Assignment:
Report how many lines of the material contain the string "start". Add nothing beyond the number.

Supplied information:
——————

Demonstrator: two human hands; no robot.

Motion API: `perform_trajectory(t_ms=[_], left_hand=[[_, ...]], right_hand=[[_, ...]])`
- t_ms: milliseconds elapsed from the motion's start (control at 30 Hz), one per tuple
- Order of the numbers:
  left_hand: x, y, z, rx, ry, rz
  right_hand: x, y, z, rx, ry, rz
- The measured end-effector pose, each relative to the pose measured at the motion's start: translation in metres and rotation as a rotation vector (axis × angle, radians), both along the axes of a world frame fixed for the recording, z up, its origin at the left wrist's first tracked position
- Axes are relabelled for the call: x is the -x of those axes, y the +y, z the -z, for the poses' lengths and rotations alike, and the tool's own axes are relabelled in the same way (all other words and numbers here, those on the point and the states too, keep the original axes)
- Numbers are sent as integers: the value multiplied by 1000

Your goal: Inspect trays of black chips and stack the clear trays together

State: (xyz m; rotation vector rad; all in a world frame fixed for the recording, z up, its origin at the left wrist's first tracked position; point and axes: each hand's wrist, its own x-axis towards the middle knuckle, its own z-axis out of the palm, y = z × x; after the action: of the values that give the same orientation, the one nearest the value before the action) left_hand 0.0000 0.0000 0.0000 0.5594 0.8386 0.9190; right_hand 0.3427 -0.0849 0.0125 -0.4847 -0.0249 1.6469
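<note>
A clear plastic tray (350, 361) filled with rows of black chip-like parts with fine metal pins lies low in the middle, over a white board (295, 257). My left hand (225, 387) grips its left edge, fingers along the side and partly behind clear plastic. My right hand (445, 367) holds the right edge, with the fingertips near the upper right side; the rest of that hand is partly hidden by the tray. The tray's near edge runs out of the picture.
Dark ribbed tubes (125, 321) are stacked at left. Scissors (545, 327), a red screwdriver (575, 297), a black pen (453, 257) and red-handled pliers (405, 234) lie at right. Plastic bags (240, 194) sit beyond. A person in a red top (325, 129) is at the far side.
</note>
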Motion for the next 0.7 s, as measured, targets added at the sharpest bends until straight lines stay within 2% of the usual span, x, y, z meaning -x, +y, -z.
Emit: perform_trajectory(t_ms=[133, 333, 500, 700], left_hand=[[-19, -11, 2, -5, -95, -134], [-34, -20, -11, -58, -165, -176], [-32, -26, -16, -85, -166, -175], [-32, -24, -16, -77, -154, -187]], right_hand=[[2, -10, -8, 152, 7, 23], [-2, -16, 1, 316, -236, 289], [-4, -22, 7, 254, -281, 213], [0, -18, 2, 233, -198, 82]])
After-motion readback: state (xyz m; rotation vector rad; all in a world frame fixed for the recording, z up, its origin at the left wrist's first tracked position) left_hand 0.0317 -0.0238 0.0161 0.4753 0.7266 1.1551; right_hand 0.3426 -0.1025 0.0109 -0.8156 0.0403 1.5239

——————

Your solution:
2